Location
- 3250 19th Avenue San Francisco US

Information
- Type: Private
- Established: 1981
- Head of School: Jeff Bissell (Chinese name: 毕杰夫 Bì Jiéfū)
- Website: www.cais.org

= Chinese American International School =

Chinese American International School (CAIS) is an independent preschool through Grade 8 co-educational Chinese-English dual language immersion school located in San Francisco, California. Preschool is full immersion, Kindergarten through Grade 5 are alternating days in conducted in Chinese. The school was the first in the United States to have Mandarin immersion education.

CAIS also offers international travel programs for current students, faculty, and staff. The school organizes trips to Taipei and Guilin in the fifth, seventh, and eighth grades.

==History==
In 1981, San Francisco Supervisor Carol Ruth Silver searched unsuccessfully for a Mandarin-English school where she could enroll her adopted Taiwanese son. She decided to start her own with the help of district attorney Mimi Luk, Justice Harry Low, Bernard Ivaldi (then Head of the French American International School), Maurice Tseng, Yvon d'Argence (then curator of the Asian Art Museum, Joe Chen, Mike Chiu, Donna Furth, Diana Chan, Francisco Hsieh, George Cheng, and Alice Carnes.
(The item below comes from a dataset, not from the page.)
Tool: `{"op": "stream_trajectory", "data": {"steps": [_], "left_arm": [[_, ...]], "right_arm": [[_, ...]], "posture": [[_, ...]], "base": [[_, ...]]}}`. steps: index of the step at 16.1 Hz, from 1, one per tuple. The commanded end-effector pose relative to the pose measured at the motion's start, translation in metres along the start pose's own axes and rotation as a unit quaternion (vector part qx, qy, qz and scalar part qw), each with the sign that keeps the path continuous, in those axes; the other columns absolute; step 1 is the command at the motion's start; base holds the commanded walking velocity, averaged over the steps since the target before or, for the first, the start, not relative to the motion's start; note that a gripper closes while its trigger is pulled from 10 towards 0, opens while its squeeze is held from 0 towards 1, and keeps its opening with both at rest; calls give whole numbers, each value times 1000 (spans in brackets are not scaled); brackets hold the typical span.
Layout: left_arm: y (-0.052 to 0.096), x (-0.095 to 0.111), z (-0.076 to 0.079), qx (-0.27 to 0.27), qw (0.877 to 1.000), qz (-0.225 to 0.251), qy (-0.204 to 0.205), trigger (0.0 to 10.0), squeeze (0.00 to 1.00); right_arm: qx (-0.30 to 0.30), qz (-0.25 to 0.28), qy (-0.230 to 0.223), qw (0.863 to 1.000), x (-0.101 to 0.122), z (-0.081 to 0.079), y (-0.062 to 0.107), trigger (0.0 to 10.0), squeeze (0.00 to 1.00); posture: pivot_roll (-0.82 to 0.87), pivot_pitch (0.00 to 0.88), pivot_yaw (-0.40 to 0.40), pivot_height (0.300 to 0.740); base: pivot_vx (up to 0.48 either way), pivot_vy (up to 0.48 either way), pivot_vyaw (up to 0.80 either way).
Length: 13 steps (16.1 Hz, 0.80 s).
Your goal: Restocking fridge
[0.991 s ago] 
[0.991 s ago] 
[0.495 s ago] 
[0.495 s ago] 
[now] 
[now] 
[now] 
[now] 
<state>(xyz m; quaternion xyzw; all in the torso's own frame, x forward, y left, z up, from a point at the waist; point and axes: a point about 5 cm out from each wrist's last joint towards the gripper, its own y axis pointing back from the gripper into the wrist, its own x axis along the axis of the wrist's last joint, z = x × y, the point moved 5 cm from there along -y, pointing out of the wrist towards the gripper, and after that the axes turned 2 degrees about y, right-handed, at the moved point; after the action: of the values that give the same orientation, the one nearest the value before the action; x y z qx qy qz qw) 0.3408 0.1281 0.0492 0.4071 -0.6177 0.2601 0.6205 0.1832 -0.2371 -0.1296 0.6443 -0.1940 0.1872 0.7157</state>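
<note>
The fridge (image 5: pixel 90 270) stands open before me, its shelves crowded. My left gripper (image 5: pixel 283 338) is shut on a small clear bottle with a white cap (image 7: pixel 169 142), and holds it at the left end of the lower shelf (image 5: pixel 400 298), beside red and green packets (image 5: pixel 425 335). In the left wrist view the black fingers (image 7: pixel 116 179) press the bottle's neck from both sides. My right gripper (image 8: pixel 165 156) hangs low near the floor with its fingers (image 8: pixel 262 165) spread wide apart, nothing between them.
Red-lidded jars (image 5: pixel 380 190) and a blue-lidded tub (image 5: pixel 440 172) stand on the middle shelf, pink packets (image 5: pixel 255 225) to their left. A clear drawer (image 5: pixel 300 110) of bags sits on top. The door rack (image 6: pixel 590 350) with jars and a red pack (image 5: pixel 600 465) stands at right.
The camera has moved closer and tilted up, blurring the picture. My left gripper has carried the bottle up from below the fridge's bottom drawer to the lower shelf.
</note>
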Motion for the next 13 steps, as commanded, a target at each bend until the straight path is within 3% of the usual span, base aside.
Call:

In September 1981, the school, then known as the Chinese American Bilingual School, began as a Mandarin-English school. It had an enrollment of four kindergarten students and was operating in the basement of the French American International School. Shirley Lee, a faculty member of the Chinese department at San Francisco State University joined as founding teacher and principal, and remained head of school until her retirement in 2000.

In 1989, the school moved to the Presidio of San Francisco. In 1992, a middle school was added (which moved to a new campus in 2015). In 1997 CAIS moved into its campus at 150 Oak St, the former Caltrans headquarters, in partnership with the French American International School.

CAIS has received national recognition for its program. In 1987 the US Department of Education designated CAIS the "national prototype for Chinese language education in elementary schools." In 2004, CAIS was awarded the Goldman Sachs Prize for Excellence in International Education.

In 2021, CAIS secured the former property of Mercy High School for $40 million, which has now become the new location of the campus.